The ship, carrying more than 800 Navy medical personnel and support staff, will provide 1,000 hospital beds as a "referral hospital" to treat non-COVID-19 patients. It will help relieve the strain being put on local hospitals by the COVID-19 pandemic.
The Mercy also has 11 general-purpose operating suites, a 5,000-unit blood bank, 15 patient wards and room for 80 intensive care beds, according to the ship's official website. It can produce at least 7,000 meals and 200,000 gallons of freshwater daily.
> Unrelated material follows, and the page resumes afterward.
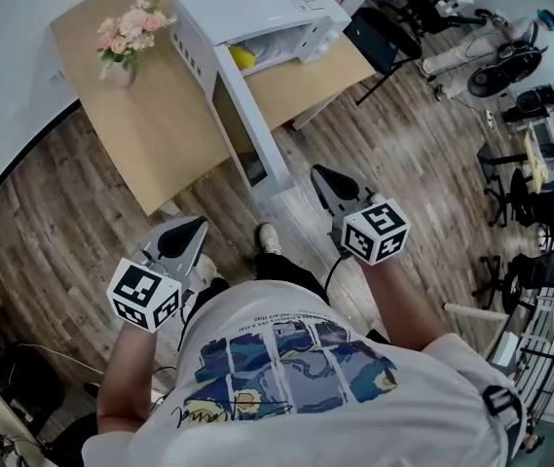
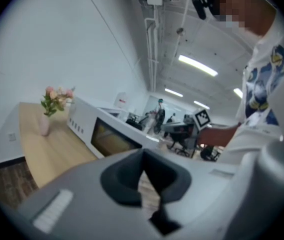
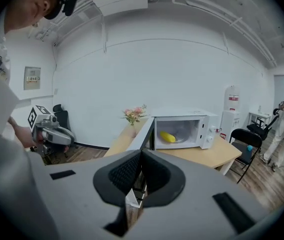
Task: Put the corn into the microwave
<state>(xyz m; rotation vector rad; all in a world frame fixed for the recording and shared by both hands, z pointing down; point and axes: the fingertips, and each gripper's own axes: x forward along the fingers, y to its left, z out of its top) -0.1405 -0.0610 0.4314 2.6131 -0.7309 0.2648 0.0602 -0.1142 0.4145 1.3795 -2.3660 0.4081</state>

Mercy, homeported in San Diego, is one of the two hospital ships operated by US navy. The ship had initially been scheduled to bound for Seattle, Washington state which is also one of the states hit the hardest by the spread of COVID-19. US officials changed plan later because they projected more needs for beds in California. US President Donald Trump approved California Governor Gavin Newsom's request on Sunday to deploy the ship to Los Angeles to provide additional medical support.
Newsom's office posted a video Thursday morning which shows the huge white-hulled hospital ship docking at the Port of Los Angeles on Twitter, noting that the ship will increase California's hospital capacity during the COVID-19 outbreak.
"Glad to welcome the @USNavy's USNS Mercy to Los Angeles. This ship brings 1,000 new medical beds to the @PortofLA, helping ease the burden on our emergency rooms and ICUs when the cases of COVID-19 grow in the weeks ahead," Los Angeles Mayor Eric Garcetti, tweeted Friday morning.
"Thank you to all our partners for making this possible," he added.
There are more than 4,200 positive cases and 85 deaths related to COVID-19 in California so far, according to a continuous Los Angeles Times survey of numbers released by local health agencies across the state.
The COVID-19 death toll in Los Angeles County nearly doubled on Thursday, reaching a total of 21, while another 421 cases were confirmed for a total of 1,216 as of Thursday night, according to the Los Angeles County Department of Public Health.